## Task item
Find the word "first" in the listing, and copy out each line where it turns up.

--- Collected material Enclosed Below ---

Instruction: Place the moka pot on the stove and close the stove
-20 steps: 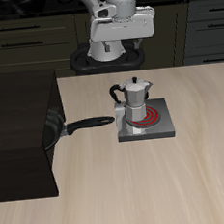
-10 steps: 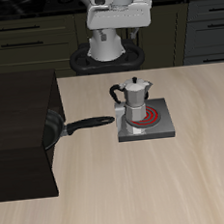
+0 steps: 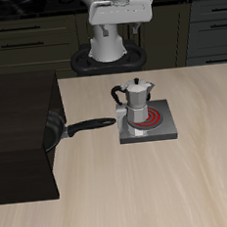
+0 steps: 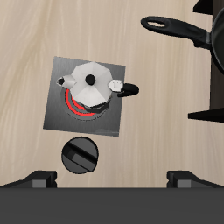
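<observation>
The silver moka pot [image 3: 136,101] stands upright on the grey stove [image 3: 157,133], over its red glowing coil [image 3: 157,115]. From above, the moka pot [image 4: 89,80] shows its black lid knob and side handle, and the coil [image 4: 77,107] peeks out beside it on the stove [image 4: 61,74]. A round black knob [image 4: 80,156] sits by the stove's edge. My gripper [image 3: 121,22] hangs high above the table's back edge, well clear of the pot. In the wrist view the gripper [image 4: 112,182] is open, its fingertips [image 4: 39,180] far apart and holding nothing.
A black frying pan [image 3: 54,131] lies with its long handle [image 3: 91,124] pointing at the stove, its bowl against a large black box [image 3: 21,134]. The pan [image 4: 213,39] and box edge [image 4: 206,114] also show in the wrist view. Dark cabinets stand behind the table.
My gripper has risen higher and slightly back over the last second. The moka pot, stove and pan have not moved.
</observation>
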Motion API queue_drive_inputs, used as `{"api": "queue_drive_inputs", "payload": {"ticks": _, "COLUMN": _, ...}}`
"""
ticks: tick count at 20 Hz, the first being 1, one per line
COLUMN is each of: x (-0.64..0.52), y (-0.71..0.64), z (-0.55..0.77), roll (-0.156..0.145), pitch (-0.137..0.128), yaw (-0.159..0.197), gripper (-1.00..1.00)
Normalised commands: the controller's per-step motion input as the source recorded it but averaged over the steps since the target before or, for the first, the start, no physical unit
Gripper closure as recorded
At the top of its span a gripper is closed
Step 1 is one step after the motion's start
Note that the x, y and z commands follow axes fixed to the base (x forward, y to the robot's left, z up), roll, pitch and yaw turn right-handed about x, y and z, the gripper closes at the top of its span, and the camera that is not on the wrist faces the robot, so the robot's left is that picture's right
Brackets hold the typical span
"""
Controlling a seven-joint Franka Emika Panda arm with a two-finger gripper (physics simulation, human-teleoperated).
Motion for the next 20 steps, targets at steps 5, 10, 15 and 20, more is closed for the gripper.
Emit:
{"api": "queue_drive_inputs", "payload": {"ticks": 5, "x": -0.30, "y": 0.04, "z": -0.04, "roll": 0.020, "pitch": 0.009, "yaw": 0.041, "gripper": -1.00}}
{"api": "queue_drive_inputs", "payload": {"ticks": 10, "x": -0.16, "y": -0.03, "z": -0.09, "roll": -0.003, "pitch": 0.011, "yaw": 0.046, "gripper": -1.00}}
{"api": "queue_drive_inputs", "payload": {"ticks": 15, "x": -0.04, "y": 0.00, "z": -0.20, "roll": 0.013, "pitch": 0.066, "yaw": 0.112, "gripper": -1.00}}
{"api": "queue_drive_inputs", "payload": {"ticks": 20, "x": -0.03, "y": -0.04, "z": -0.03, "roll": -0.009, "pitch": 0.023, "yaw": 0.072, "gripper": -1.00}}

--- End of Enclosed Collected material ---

## Response to this task
ticks: tick count at 20 Hz, the first being 1, one per line
Normalised commands: the controller's per-step motion input as the source recorded it but averaged over the steps since the target before or, for the first, the start, no physical unit

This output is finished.